Kyrgyz authorities said law enforcement officers had met “armed resistance” during security checks in another ethnic Uzbek settlement, Nariman, where large boulders lay across the road to keep out Kyrgyz forces.

One Uzbek man in central Osh, watching a group of returning refugees stepping off a mini-bus, whispered: “Why the hell are they coming back? Don’t they realise what awaits them here?”


United Nations Special Envoy Miroslav Jenca, visiting Osh, said he had been informed that thousands of ethnic Uzbeks were returning home. The U.N. refugee agency has set up an office at the city’s airport.

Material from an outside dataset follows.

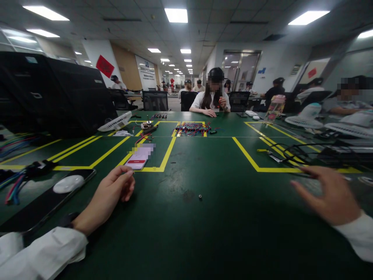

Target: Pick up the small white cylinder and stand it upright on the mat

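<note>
My left hand hovers over the table just in front of a phone with a lit screen and a red bar on it. Its thumb and index finger come together and the other fingers curl under; whatever may be between them is too small to make out. My right hand is open at the right, slightly blurred, with thumb and fingers spread, close to a bundle of black cables. Between both hands, a small metal ring-like part lies on the green table.
Left of my left hand lies a dark phone with a white mouse-like object on it. Coloured wires lie in a heap mid-table, near a small motor-like assembly. A person sits opposite. A bottle stands right.
</note>
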`<state>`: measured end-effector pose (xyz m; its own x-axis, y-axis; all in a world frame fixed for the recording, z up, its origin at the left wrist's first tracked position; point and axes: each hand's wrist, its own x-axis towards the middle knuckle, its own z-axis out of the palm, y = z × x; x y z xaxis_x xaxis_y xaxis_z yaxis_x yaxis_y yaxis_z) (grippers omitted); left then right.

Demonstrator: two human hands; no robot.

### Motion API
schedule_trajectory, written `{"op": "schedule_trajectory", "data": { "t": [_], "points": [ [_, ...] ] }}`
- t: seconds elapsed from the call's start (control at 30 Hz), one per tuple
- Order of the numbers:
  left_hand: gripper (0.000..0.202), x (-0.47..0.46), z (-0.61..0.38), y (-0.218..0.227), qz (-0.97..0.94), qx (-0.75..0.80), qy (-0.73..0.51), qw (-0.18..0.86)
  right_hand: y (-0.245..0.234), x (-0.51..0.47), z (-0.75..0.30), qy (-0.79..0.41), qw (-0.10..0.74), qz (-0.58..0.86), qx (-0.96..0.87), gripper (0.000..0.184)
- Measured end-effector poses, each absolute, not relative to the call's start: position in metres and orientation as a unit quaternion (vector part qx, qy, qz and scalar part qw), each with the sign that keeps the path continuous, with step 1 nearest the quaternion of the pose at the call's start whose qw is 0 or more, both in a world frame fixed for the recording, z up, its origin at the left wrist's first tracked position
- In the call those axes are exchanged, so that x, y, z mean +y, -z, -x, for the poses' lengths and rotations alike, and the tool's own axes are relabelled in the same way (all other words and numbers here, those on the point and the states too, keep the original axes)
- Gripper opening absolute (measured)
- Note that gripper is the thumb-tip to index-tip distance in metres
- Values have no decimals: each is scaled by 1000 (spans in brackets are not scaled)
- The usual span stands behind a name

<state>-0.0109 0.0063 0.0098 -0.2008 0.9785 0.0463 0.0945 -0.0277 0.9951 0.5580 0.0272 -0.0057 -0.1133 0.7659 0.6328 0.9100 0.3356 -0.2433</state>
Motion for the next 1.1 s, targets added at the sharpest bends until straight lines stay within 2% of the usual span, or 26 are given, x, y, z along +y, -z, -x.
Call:
{"op": "schedule_trajectory", "data": {
  "t": [0.07, 0.2, 0.3, 0.47, 0.57, 0.7, 0.73, 0.83, 0.93, 1.0, 1.1],
  "points": [
    [14, 6, 9, -11, -483, 563, -532, 409, 5, 25, -487, -5, 282, 473, -835, 44],
    [14, 5, 10, -11, -481, 562, -534, 410, 5, 30, -382, -182, 257, 368, -875, 46],
    [15, 5, 12, -9, -481, 560, -536, 409, 3, 39, -344, -214, 236, 339, -885, 46],
    [15, 6, 11, -9, -481, 556, -540, 410, 3, 50, -331, -231, 228, 327, -888, 16],
    [15, 6, 11, -9, -478, 555, -544, 410, 2, 48, -335, -236, 235, 332, -882, 13],
    [14, 6, 11, -9, -474, 553, -546, 414, 2, 44, -333, -203, 236, 311, -898, 38],
    [14, 6, 11, -9, -474, 553, -546, 414, 3, 42, -330, -190, 232, 297, -907, 36],
    [14, 5, 11, -9, -471, 552, -549, 416, 5, 39, -321, -177, 232, 269, -918, 14],
    [15, 5, 14, -8, -466, 550, -551, 420, -5, 40, -331, -163, 274, 273, -908, 13],
    [15, 5, 16, -8, -463, 549, -553, 422, -18, 44, -363, -70, 330, 296, -893, 16],
    [16, 5, 17, -8, -457, 551, -555, 424, -38, 54, -448, 155, 381, 376, -831, 22]
  ]
}}
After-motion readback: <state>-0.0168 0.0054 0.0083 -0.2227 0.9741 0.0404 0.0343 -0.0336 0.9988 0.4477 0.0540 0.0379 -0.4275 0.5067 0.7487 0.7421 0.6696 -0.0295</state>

“There is still a lot of hatred, so it is an enormous challenge for the interim government and for local authorities to create conditions and show clearly that Uzbeks are welcome,” Jenca said.

He was overseeing the delivery of 40 tonnes of medicine from a truck to a hospital in central Osh, surrounded by charred houses and walls pockmarked by bullets.

While the official death toll from the clashes stands at 251, interim government leader Roza Otunbayeva has said 10 times as many people may have been killed in the violence.

The interim government, which swept to power after an April 7 revolt toppled the president, needs the referendum as a stepping stone towards presidential and parliamentary elections.

Otunbayeva, whose tiny, under-equipped army has struggled to bring order to the south, visited the region for a second day. She has rejected calls from some officials for the referendum to be postponed, saying any delays would risk a return to violence.

The 56-nation Organisation for Security and Cooperation in Europe (OSCE) has said it will not send short-term observers to Kyrgyzstan for the referendum for security reasons.

But Badalova, one of the returning Uzbeks, said she would vote for change. “We worked before and we will work again, for our children. We will restore everything.”

Others were less sure of their future.

“We do not know what life holds in store,” Rafat Akhunova, a trader, said as she crossed back into Kyrgyzstan. “We have not had any rest for so long.”